DISTRIBUIDORAS FEDERALIZADAS
OPORTUNIDADE DE CRIAR EMPRESAS PÚBLICAS E CIDADÃS (*)
Surgem no ar do setor elétrico, na baixa atmosfera do governo, idéias sobre como resolver o problema da empresas distribuidoras federalizadas sob o controle da Eletrobrás.
Obviamente fala-se em privatização como o único caminho. Com algum molho de capital dos fundos de previdência, principalmente os grandes. Mas entregando-as aos grupos privados, inclusive internacionais, que já atuam no país.
Também, parece não passar na cabeça daqueles que decidirão o modelo, qualquer idéia mais inovadora. Muito menos começar por tirá-las do modelo mercantil.
Qual seria a grande oportunidade? Para começar, escolher um subconjunto de três a quatro dessas empresas iniciando um projeto piloto que as levasse por caminhos que as tornassem realmente PÚBLICAS. Nem estatais nem privadas. Novamente recordando Betinho: PÚBLICAS e CIDADÃS.
Vamos às premissas principais:
– Afastá-las do modelo mercantil.
– Torná-las empresas de serviço publico.
– Não teriam um acionista controlador. Nessa condição a participação privada seria bem vinda.
– Os fundos de pensão seriam também bem vindos, desde que totalmente imunes a qualquer controle fisiológico e partidário.
– Ampliar o Conselho de Administração, com participação que não dependeria da posse de ações, isto é, com representantes das entidades do movimento social. Vedada a representação pessoal.
– O Conselho estabeleceria critérios e diretrizes que balizassem as características objetivas (técnicas) e subjetivas (competência para gestão, cultura, hábitos, comportamentos) para a ocupação dos cargos de diretoria. Para definir as características subjetivas não vislumbramos senão a análise da história de cada candidato, complementada por sabatina direta.
– O Conselho definiria as diretrizes e incentivos para participação acionária dos empregados.
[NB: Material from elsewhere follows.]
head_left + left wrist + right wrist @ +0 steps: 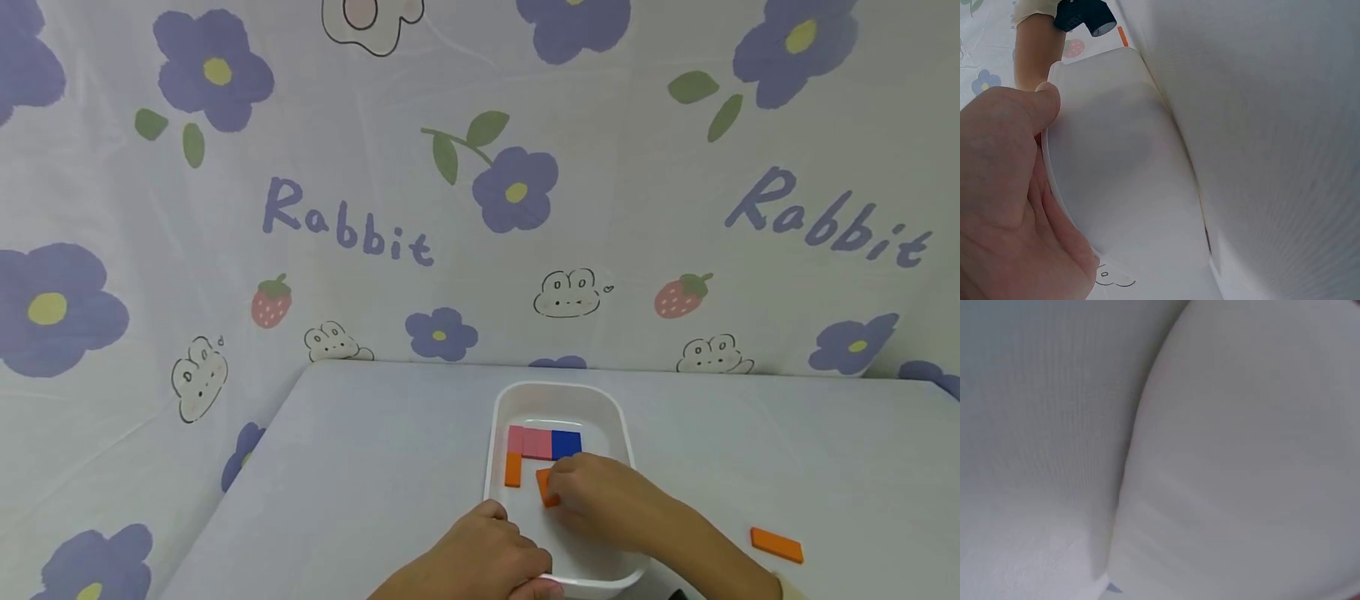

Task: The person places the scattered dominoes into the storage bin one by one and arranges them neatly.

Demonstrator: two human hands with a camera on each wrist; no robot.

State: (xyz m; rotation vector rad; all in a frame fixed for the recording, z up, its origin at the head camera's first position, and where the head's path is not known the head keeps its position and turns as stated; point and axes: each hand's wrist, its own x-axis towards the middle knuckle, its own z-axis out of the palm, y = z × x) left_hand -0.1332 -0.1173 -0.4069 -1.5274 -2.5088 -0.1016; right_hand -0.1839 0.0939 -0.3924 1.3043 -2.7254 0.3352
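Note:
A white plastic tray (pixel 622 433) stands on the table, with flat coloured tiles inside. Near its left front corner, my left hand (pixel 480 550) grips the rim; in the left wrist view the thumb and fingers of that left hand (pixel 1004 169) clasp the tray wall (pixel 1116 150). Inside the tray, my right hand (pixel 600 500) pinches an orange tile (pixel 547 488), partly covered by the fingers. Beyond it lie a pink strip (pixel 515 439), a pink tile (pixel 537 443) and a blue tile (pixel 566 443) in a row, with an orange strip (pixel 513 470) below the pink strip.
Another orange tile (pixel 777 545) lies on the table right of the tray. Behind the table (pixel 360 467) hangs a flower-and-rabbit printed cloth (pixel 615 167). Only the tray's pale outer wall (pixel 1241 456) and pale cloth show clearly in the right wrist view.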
– O Conselho elegeria a Diretoria.
– A cada biênio (ou qüinqüênio?) o CNPE, assessorado tecnicamente pela EPE, a ANEEL e o ONS, analisaria as empresas estabelecendo mudanças e otimizações. Nessa mesma ocasião poderia determinar que outras empresas federalizadas fossem incorporadas ao novo modelo. E por que não, empresas de maior porte, estatais e privadas.
No país do qual se imita o que não vale a pena, há sistemas e modelos que valem a pena imitar. Basta visitar a Tennesse Valley Authority (TVA) e a Bonneville Power Administration (BPA) e algumas das cerca de 2000 concessionárias PÚBLICAS e CIDADÃS municipais e pluri-municipais criadas desde os anos dez do século XX nos EUA.
Aliás, parafraseando o fado brasileiro, como seria bem vindo o setor elétrico brasileiro tornar-se um imenso TVA/BPA.
(*) Proposta coerente com os objetivos estatutários do Ilumina e diversas manifestações anteriores sobre o assunto.